**TASK GOAL**
In the listing below, find the line with "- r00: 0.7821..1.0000", then repeat exactly every line from the top through that one.

**PROVIDED DATA**
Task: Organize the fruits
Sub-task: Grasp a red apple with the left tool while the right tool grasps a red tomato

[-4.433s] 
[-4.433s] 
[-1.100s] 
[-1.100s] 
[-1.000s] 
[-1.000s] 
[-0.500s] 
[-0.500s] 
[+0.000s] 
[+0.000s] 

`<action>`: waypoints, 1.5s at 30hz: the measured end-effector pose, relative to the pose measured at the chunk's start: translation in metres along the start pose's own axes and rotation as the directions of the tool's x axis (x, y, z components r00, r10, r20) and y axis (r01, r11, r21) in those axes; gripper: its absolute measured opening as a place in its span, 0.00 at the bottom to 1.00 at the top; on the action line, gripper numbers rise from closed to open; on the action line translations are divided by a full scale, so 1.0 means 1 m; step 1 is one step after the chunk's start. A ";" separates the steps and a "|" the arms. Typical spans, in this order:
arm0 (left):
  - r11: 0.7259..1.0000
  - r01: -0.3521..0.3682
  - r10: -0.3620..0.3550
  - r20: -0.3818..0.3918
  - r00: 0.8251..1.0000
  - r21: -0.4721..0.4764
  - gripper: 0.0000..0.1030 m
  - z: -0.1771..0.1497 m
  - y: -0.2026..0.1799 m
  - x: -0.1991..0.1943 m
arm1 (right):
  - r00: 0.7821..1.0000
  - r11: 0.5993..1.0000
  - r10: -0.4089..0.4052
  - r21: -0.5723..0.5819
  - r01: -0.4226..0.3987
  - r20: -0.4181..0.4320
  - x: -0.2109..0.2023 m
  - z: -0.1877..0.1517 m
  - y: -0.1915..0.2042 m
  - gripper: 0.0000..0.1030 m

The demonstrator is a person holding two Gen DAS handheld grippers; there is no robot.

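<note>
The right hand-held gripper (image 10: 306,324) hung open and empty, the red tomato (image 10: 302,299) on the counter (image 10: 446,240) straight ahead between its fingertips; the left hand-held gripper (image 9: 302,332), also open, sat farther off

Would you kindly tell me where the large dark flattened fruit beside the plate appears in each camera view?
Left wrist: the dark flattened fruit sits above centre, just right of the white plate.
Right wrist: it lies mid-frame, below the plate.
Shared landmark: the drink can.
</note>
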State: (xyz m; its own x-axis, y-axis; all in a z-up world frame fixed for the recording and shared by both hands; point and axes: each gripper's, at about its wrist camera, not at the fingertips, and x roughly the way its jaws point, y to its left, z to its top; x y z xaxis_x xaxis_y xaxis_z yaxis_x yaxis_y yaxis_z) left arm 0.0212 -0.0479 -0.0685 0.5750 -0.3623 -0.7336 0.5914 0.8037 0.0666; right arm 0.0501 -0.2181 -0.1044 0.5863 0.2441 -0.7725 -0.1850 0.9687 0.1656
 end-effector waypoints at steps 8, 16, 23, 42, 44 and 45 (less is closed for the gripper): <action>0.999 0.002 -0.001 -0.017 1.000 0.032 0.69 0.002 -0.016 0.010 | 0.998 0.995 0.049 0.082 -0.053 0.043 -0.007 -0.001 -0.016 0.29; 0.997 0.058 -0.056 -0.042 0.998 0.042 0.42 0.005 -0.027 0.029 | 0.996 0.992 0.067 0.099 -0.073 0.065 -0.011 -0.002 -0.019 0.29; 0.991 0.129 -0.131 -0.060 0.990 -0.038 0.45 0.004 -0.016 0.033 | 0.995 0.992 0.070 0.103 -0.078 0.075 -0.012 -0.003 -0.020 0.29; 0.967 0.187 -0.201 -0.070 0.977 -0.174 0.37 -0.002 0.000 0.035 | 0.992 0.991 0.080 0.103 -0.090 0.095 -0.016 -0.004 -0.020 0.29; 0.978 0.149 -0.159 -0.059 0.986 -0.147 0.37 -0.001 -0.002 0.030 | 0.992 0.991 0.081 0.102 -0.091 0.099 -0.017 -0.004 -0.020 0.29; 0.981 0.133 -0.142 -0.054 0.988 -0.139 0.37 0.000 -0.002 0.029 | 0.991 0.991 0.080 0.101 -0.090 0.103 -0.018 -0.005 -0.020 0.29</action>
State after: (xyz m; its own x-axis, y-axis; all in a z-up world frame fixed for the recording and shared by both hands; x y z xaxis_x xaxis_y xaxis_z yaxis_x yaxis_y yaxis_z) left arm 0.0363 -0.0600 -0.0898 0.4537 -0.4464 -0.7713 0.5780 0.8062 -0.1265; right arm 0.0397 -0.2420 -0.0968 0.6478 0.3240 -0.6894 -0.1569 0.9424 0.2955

**REPLY**
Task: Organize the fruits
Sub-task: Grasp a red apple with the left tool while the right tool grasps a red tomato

[-4.433s] 
[-4.433s] 
[-1.100s] 
[-1.100s] 
[-1.000s] 
[-1.000s] 
[-0.500s] 
[-0.500s] 
[+0.000s] 
[+0.000s] 

`<action>`: waypoints, 1.5s at 30hz: the measured end-effector pose, relative to the pose measured at the chunk's start: translation in metres along the start pose's own axes and rotation as the directions of the tool's x axis (x, y, z components r00, r10, r20) and y axis (r01, r11, r21) in those axes; gripper: its absolute measured opening as a place in its span, 0.00 at the bottom to 1.00 at the top; on the action line, gripper numbers rise from closed to open; on the action line translations are divided by a full scale, so 1.0 means 1 m; step 1 is one step after the chunk's start. A ";" separates the steps and a "|" the arms. Typical spans, in this order:
arm0 (left):
  - r11: 0.7259..1.0000
  - r01: -0.3521..0.3682
  - r10: -0.3620..0.3550
  - r20: -0.3818..0.3918
  - r00: 0.8251..1.0000
  - r21: -0.4721..0.4764
  - gripper: 0.0000..0.1030 m
  - z: -0.1771..0.1497 m
  - y: -0.2026..0.1799 m
  - x: -0.1991..0.1943 m
arm1 (right):
  - r00: 0.7821..1.0000

This exercise requires nothing further.